I loove Baingan, or aubergines. And I love the way that my cook makes Baingan ka bharta - she slowcooks the onions until they become almost caramelized, and that gives the Bharta a wonderful sweetish taste that sings well with the taste of smoked Baingan. Anyway, as I was greedily scoffing it one evening at dinner, I thought - what better than to combine the earthy flavours of this with pasta? And thus, a culinary star was born.

I didn't want to over-tip the Indianness of flavours, so I steered away from the spice rack I would have beelined for, for a Bharta. I used freshly cut basil from my garden.
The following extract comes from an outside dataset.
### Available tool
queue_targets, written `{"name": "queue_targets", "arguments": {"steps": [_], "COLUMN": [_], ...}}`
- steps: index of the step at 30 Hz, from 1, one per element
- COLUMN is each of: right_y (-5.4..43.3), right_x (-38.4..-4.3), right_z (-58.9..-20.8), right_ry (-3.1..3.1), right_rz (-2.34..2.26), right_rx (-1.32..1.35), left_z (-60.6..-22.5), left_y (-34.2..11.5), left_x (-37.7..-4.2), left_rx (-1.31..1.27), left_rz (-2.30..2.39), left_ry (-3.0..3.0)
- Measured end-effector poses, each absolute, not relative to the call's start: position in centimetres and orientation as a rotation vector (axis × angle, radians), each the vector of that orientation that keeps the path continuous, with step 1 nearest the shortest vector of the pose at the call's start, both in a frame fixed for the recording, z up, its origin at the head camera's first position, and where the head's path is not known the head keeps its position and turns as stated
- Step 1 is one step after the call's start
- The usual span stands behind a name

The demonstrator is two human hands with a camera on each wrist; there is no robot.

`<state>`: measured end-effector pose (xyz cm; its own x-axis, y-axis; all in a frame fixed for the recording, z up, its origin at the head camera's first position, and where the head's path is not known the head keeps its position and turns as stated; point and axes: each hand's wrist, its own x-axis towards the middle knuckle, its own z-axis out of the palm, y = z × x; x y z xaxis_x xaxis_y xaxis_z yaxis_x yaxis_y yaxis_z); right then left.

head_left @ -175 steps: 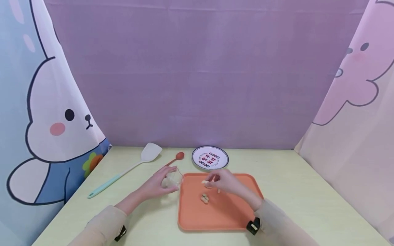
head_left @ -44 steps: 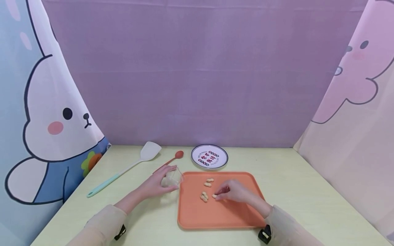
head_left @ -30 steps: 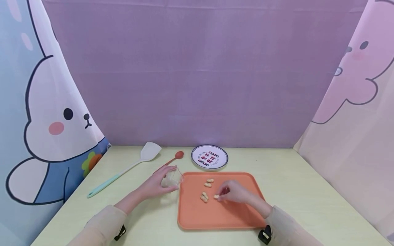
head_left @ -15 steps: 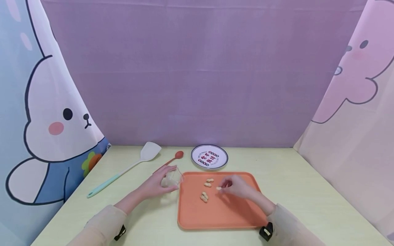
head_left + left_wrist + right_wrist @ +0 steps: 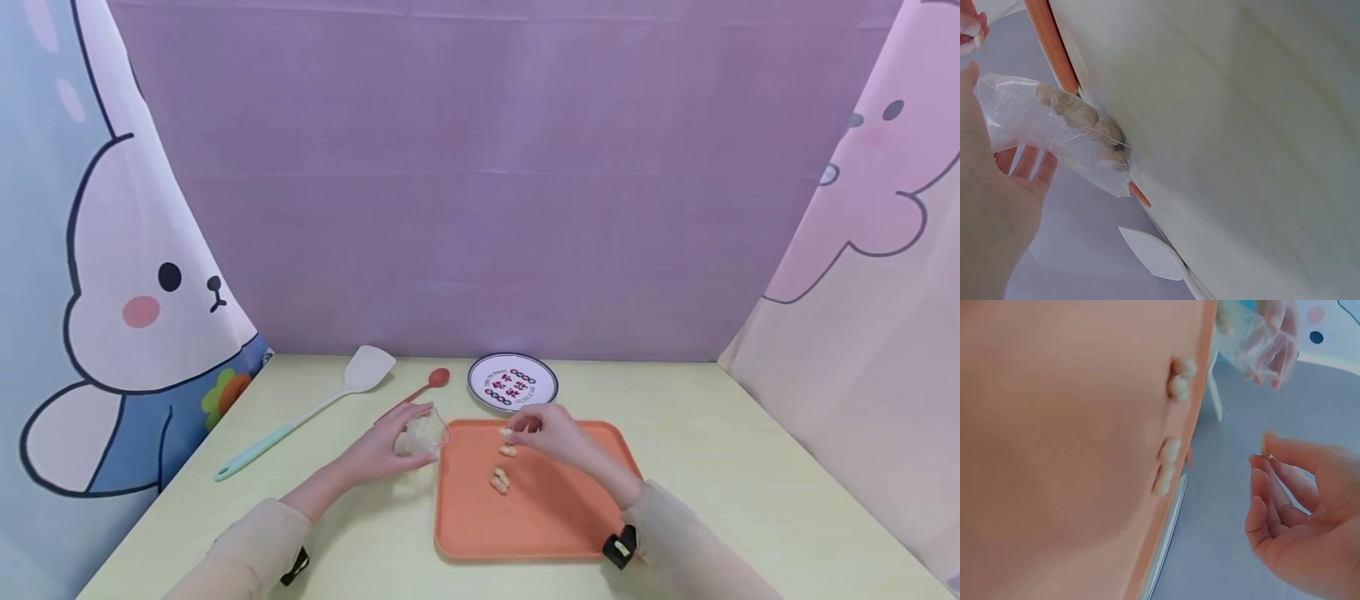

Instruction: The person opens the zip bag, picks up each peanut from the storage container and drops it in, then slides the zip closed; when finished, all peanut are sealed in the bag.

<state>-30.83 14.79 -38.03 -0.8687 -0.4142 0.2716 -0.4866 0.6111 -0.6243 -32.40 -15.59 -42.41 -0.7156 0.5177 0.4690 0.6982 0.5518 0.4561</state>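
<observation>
My left hand [image 5: 386, 446] holds a clear plastic bag [image 5: 1054, 125] at the left rim of the orange tray [image 5: 540, 521], thumb and fingers spread around its mouth. Several peanuts in the shell [image 5: 1082, 114] lie inside the bag. Over the far part of the tray, my right hand [image 5: 553, 433] pinches one peanut [image 5: 1265, 446] between thumb and index finger, raised above the tray surface. Loose peanuts [image 5: 499, 481] rest on the tray's left half, and another peanut [image 5: 508, 451] lies just below the right fingertips in the head view.
A white plate [image 5: 512, 383] with red lettering stands behind the tray. To the left lie a red spoon [image 5: 438, 378], partly behind the left hand, and a white spatula [image 5: 367, 371] with a mint handle. A purple curtain [image 5: 480, 208] closes off the back.
My right hand has picked a peanut up from the middle of the tray and carried it away from me and leftward toward the bag. The left hand and bag have stayed in place.
</observation>
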Motion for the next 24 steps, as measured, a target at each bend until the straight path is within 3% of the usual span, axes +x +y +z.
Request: {"name": "queue_targets", "arguments": {"steps": [24], "right_y": [6.1], "right_x": [-32.3], "right_z": [-37.4], "right_ry": [-2.647], "right_rz": [1.166], "right_rx": [0.928], "left_z": [-42.3], "left_y": [-15.6], "left_x": [-32.4], "left_rx": [-1.003], "left_rz": [-0.955], "left_ry": [-2.520]}}
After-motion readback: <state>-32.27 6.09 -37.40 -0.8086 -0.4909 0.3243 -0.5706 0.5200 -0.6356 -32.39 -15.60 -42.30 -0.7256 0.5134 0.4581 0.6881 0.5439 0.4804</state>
I thought the smoked baingan would look less attractive served over a pasta, so I diced it up finely and slow-cooked it in vegetable oil until it was melty-soft. The onions and tomatoes were also cut and cooked the same way. I added salt to taste, a dash of olive oil and a generous grating of parmesan, topped it off with the aforementioned basil and served it over farfalle. Delicious. But next time, I'm going to try it with smoked aubergine and see which ones lives up to my culinary dream better.

2. Cheesecake pie

Chubbocks read this recipe in a storybook and wanted to try it out. one of my objectives for this sumemr is to teach him to cook, so I thought this would be a good, easy one to start with. It was easy-peasy, looked professional and tasted fab - definitely a keeper for when I have guests over.
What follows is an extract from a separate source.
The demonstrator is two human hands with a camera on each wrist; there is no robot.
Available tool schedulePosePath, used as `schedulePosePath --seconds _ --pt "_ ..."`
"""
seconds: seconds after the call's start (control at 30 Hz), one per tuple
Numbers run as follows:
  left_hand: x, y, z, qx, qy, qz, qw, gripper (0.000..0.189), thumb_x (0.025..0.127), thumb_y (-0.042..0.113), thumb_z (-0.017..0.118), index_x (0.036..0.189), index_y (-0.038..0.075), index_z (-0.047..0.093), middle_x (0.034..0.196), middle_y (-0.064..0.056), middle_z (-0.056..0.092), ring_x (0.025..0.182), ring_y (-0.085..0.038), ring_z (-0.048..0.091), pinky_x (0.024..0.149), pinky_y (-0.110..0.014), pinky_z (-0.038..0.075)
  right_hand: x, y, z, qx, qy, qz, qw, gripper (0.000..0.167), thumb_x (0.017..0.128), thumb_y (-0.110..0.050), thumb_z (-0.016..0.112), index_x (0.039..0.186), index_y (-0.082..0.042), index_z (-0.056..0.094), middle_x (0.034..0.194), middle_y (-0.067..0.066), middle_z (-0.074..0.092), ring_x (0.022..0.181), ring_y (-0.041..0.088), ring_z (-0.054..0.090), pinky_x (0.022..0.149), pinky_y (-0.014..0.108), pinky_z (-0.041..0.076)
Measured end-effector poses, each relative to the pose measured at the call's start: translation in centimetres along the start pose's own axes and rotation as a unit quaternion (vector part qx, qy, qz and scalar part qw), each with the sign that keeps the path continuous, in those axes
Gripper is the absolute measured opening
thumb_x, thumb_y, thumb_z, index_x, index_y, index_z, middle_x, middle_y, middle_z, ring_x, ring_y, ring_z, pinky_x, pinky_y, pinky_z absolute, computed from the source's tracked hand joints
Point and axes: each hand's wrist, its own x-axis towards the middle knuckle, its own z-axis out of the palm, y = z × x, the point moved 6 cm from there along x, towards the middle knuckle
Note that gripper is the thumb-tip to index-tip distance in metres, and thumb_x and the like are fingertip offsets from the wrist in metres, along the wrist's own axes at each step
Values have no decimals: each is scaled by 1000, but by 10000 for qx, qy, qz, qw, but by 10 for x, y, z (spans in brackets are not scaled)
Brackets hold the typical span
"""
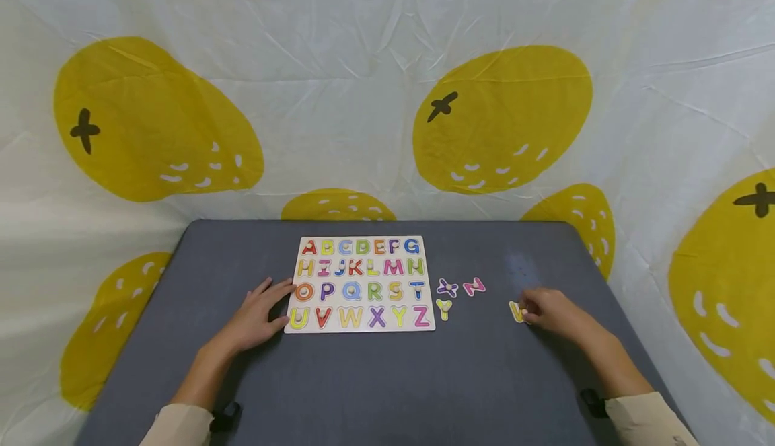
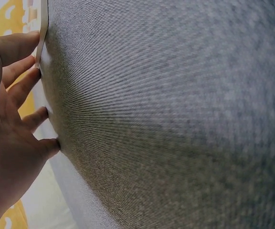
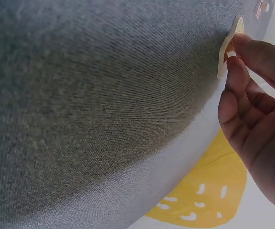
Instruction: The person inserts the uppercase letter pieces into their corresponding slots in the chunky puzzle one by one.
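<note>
A wooden alphabet puzzle board (image 1: 357, 331) lies flat on the table, and knobs show on most of its colourful letters. Along its left edge rests my left hand (image 1: 257, 317), fingers spread and fairly straight; in the left wrist view, the thumb and fingertips touch the board's rim (image 2: 44, 19). To the right, my right hand (image 1: 554, 310) pinches the knob of a yellow-edged letter W piece (image 1: 517, 311) between thumb and forefinger. That piece (image 3: 222, 59) is seen edge-on in the right wrist view, at or near the tabletop; I cannot tell whether it touches.
Beside the board's right edge lie a purple X piece (image 1: 447, 288), a pink Z piece (image 1: 474, 287) and a yellow Y piece (image 1: 444, 309). The dark grey table (image 1: 387, 385) backs onto a white cloth (image 1: 345, 123) with large yellow fruit prints.
</note>
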Motion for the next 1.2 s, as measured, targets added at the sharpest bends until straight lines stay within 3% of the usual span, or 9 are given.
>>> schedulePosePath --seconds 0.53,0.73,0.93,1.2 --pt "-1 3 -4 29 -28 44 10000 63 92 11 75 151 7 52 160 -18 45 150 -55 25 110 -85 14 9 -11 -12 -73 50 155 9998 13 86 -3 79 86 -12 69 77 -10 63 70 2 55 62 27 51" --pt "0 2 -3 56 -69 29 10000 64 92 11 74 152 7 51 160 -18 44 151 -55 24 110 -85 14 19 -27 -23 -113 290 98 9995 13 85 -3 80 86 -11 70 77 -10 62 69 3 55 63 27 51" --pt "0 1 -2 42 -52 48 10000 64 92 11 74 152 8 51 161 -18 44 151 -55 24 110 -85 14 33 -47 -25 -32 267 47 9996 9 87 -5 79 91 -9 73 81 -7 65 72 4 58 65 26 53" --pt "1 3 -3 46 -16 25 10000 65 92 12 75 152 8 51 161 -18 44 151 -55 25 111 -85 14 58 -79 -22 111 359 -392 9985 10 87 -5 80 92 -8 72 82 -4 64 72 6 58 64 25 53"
1 pack of Philadelphia cream cheese ( about 200 gms)
1 carton of lowfat cream ( 200 ml)
Honey to taste
Vanilla - 1 tsp
15 biscuits - depending on size. Use Digestives for better texture.
100 gms white butter, softened
About 20 strawberries, cut into halves, and assorted berries (canned will do)

Put the biscuits into a ziplock bag. Take your rolling pin out and bash them about - a great stressbuster too - but don't crush them too fine into powder. Add the softened butter and make it into a dough. Spread it out with your fingers to fit the bottom of a 9" diameter nonstick pie pan and park the pan into a cold fridge for a couple of hours, till the crust sets.

Meanwhile, put the cream cheese and the cream into a mixing bowl. Add the vanilla and the honey and beat into a smooth paste, but be careful not to overdo it, else the cream will turn into butter!!! Spread it out on top of the crust and put it away to chill.

Just before serving, top with the cut strawberries and the mixed berries. Add a dash of finely cut basil if you like.

3. Eggs and beans

Yes, not your usual combo, right? But anyway, I have to eat a lot of eggs on my diet, and am always looking for ways to make it fun. So I thought I'd experiment with Szechuan green beans topped with Chinese fried eggs, and whaddaya know, it worked!

Szechuan green beans - Top and tail fresh green beans, stir fry until somewhat soft on high heat in sesame oil, along with diced onions and finely chopped green chillies. Add a dash of soy sauce when done.

Chinese eggs - Fry eggs on medium heat in a dash of sesame oil. Add finely chopped fiery green chillies and finely chopped coriander leaves while the egg is still cooking, adda  dash of soy and leave until the egg is firm.

Top beans with eggs. Enjoy!

4. Raita/ dip with aubergine chips

Tastes great with any pulao/ chips/ crudites...

Take a couple of small aubergines and slice them really, really thin ( 1 mm). Deep fry them in oil until firm - they taste delicious, BTW.

Beat a cup of homemade yoghurt with a couple of minced garlic cloves and salt to taste. Decorate with the fried aubergines just before serving.